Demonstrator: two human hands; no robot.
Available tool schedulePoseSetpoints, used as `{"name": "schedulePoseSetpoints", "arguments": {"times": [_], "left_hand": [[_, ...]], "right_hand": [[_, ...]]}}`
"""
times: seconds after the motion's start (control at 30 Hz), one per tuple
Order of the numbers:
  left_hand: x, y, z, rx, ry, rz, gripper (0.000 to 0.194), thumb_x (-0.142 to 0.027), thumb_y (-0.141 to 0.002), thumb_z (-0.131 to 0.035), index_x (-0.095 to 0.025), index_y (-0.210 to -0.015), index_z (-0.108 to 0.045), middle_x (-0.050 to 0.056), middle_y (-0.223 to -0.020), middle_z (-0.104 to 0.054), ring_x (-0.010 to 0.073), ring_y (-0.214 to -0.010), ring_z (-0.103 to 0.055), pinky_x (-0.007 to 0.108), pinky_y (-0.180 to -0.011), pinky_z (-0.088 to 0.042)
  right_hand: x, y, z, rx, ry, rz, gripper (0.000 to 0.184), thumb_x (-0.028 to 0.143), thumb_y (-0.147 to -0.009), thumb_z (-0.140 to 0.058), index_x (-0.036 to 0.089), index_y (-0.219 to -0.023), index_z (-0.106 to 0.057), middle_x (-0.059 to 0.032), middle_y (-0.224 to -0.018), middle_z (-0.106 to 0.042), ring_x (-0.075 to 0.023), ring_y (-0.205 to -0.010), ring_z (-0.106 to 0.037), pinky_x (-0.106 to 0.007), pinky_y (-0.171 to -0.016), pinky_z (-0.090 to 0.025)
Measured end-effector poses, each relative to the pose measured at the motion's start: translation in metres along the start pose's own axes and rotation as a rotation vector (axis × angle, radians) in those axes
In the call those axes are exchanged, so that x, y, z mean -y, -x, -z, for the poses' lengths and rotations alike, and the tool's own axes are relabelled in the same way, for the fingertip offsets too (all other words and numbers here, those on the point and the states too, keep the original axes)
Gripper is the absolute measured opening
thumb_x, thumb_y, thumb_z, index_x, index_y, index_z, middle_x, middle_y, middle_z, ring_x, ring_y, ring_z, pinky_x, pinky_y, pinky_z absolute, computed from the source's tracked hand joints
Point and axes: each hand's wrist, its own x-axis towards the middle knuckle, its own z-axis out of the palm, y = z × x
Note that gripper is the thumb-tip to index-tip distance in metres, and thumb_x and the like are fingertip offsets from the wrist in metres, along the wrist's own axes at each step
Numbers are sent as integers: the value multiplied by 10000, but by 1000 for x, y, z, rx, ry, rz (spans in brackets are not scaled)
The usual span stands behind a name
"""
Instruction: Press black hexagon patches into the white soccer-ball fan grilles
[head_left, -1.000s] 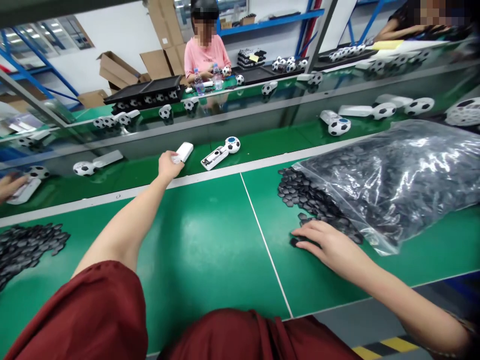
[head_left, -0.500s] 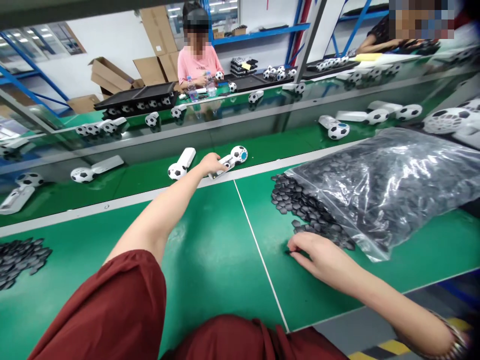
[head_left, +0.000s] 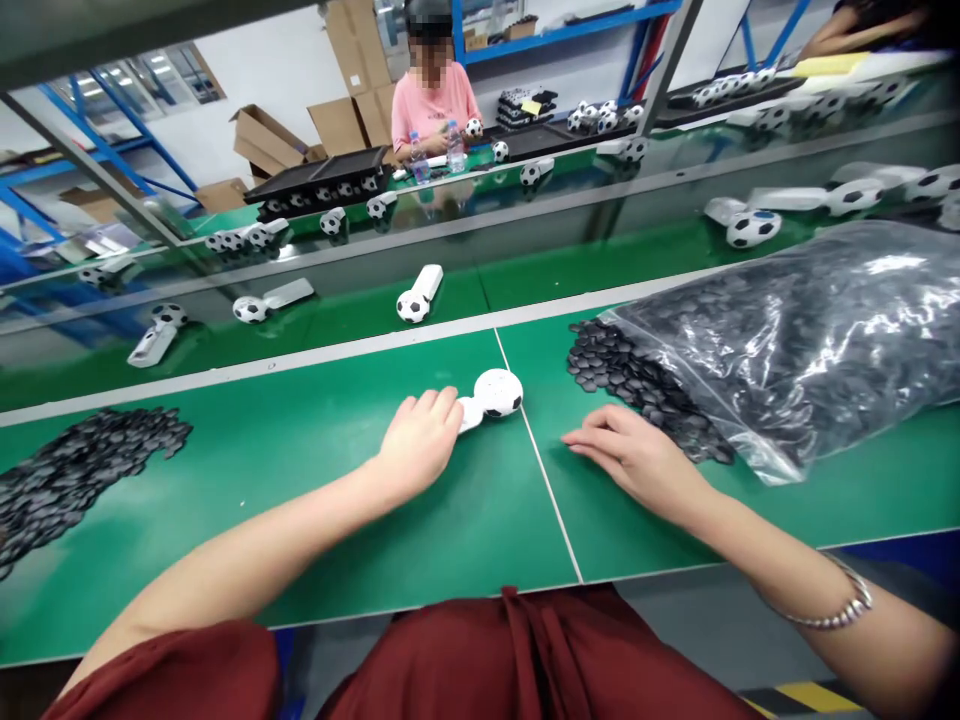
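My left hand (head_left: pixel 421 440) is closed around the handle of a white soccer-ball-headed piece (head_left: pixel 498 392), held low over the green table. The round head points right, its upper face mostly white with black patches at the lower edge; my fingers cover most of the handle. To the right, my right hand (head_left: pixel 637 455) has thumb and forefinger pinched, apart from the ball. A small black piece showed at these fingertips earlier; now it is mostly hidden. Just beyond that hand lies a heap of flat black pieces (head_left: pixel 615 362), spilling from a clear plastic bag (head_left: pixel 810 330).
Another heap of black pieces (head_left: pixel 97 450) lies at the left. Behind the table's pale edge strip (head_left: pixel 300 357), a green belt (head_left: pixel 345 335) carries several ball-headed pieces, including one nearby (head_left: pixel 414 304). A person in a pink shirt (head_left: pixel 435 105) sits across, behind a clear partition.
My left hand has brought the ball-headed piece from the belt's edge toward me onto the table side, and its head is turned differently. My right hand has lifted away from the table, still pinched.
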Motion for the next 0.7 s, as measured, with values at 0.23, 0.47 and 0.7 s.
{"name": "schedulePoseSetpoints", "arguments": {"times": [0.23, 0.47, 0.7], "left_hand": [[-10, 2, -8, 46, 414, -21, 742, -192, -672, -566, -184, -1341, -243, 132, -1334, -374, 289, -1172, -412, 438, -927, -394], [-10, -31, -12, 1, 789, -106, 830, -310, -671, -656, -207, -1378, -234, 125, -1408, -265, 266, -1290, -307, 394, -1028, -343], [-17, -40, -23, -42, 838, -92, 725, -419, -681, -664, -198, -1307, -375, 105, -1286, -468, 255, -1166, -456, 396, -965, -397]], "right_hand": [[17, -12, -3, -14, -133, -66, 126, 230, -865, -473, 203, -865, -596, -48, -836, -622, -183, -776, -589, -319, -717, -487], [29, -20, -10, -3, -380, -204, 101, 284, -821, -557, 196, -790, -595, -23, -777, -624, -158, -702, -586, -281, -648, -478], [27, -30, -23, -108, -305, -96, 57, 247, -815, -578, 208, -813, -618, -41, -854, -547, -197, -871, -533, -357, -791, -443]]}}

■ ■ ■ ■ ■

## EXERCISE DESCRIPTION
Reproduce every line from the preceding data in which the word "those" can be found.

## ANSWER BOX
Measured end-effector poses, each relative to the pose measured at the motion's start: translation in metres along the start pose's own axes and rotation as a rotation vector (axis × angle, radians) in those axes
In the call those axes are exchanged, so that x, y, z mean -y, -x, -z, for the poses' lengths and rotations alike, and the tool's own axes are relabelled in the same way, for the fingertip offsets too (all other words and numbers here, those on the point and the states too, keep the original axes)

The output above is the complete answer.